Each file is split up into tokens and symbols by a Tokenizer. Comments and whitespaces are ignored.
if(a < b) { /* Yes! */ printf("Yes"); }
The result would be:
Token | Description |
---|---|
if | Token |
( | Symbol |
a | Token |
< | Symbol |
b | Token |
) | Symbol |
{ | Symbol |
printf | Token |
( | Symbol |
"Yes" | Token (as quoted string) |
) | Symbol |
; | Symbol |
} | Symbol |
Then, each file is compared with all other files. Each Token is compared with all other token. Finally, the longest match are selected as the result match.

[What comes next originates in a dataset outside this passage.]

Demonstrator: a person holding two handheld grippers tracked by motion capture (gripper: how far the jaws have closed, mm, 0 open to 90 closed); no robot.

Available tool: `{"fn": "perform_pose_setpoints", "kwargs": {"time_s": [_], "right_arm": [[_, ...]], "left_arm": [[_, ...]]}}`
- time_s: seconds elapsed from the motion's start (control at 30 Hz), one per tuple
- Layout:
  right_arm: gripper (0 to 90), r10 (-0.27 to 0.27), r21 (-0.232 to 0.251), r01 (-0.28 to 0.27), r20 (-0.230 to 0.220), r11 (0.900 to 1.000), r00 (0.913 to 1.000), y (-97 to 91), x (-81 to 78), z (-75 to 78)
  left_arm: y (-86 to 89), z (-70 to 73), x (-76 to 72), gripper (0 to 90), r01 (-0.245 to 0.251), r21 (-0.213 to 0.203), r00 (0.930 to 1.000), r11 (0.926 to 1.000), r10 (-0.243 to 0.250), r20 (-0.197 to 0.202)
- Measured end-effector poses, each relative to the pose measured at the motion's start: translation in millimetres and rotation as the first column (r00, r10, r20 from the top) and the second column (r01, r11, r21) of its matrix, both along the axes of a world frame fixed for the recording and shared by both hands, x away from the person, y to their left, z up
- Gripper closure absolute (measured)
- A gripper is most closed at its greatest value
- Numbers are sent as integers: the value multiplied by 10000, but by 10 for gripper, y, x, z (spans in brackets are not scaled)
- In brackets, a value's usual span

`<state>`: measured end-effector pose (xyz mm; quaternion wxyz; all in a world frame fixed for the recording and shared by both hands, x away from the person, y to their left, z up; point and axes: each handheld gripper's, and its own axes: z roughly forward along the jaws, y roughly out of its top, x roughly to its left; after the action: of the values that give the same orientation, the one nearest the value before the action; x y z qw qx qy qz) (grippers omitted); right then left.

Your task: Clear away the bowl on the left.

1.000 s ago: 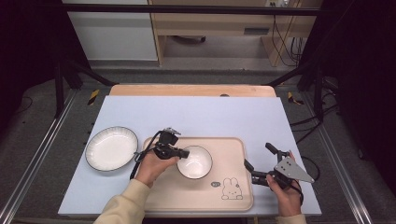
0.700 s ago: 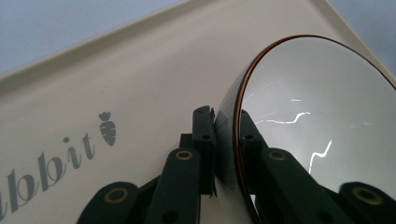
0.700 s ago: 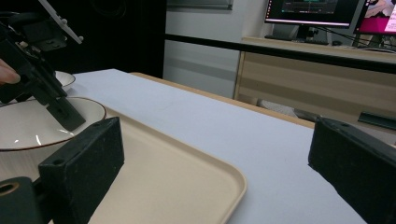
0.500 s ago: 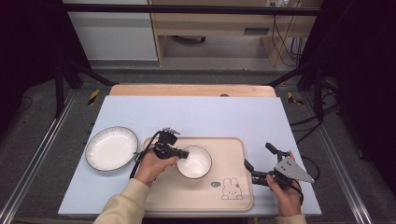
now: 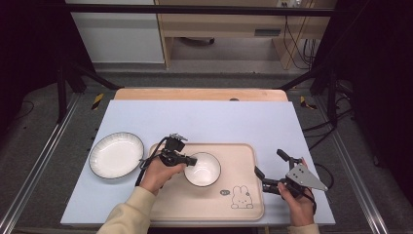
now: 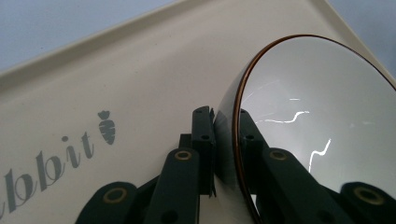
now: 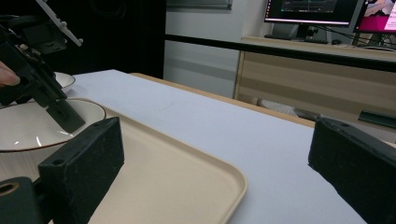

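My left gripper [image 5: 191, 160] is clenched on the rim of the white bowl [image 5: 202, 169] — in the left gripper view one jaw sits outside the wall, the other inside, with the brown-edged rim [image 6: 236, 135] pinched between them. The bowl stands on the beige tray [image 5: 243, 195], toward the tray's left half, and nothing lies in it; only streaks of light glint on the glaze. The tray carries nothing else besides its printed rabbit [image 5: 241, 197] near the front right corner and the lettering with a small carrot [image 6: 107, 126], the start of the word cut off at the view's edge.

A white plate [image 5: 116, 155] with a dark rim lies bare on the pale blue mat [image 5: 219, 119], near its left edge, just beside the tray's left edge.

My right gripper [image 5: 271, 170] is released, jaws spread wide, held over the mat just off the tray's right edge and touching nothing. From its own view, the tray's corner [image 7: 236, 182] shows between the jaws, and the bowl [image 7: 32, 126] is cut off at the left with the other gripper [image 7: 63, 112] on its rim.

My left hand [image 5: 158, 173] covers part of the tray's left rim.
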<state>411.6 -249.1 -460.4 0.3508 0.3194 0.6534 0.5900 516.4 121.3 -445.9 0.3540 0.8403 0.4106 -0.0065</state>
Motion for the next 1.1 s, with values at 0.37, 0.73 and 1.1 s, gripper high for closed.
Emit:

What is a match? A match is the longest chain of equal tokens, with some exceptions.
File A
if(a < b) { /* Yes! */ printf("Yes"); }
File B
if(x < y) { // True printf("True"); }
A | B | Match |
---|---|---|
if | if | Yes |
( | ( | Yes |
a | x | No |
< | < | Yes |
b | y | No |
) | ) | Yes |
{ | { | Yes |
printf | printf | Yes |
( | ( | Yes |
"Yes" | "True" | No |
) | ) | Yes |
; | ; | Yes |
} | } | Yes |
13 | 13 | 3 |
10 Token of 13 are the same, resulting in a 76.92 % similarity. It depends on your individual progarmming course, if this match count's as equal or not.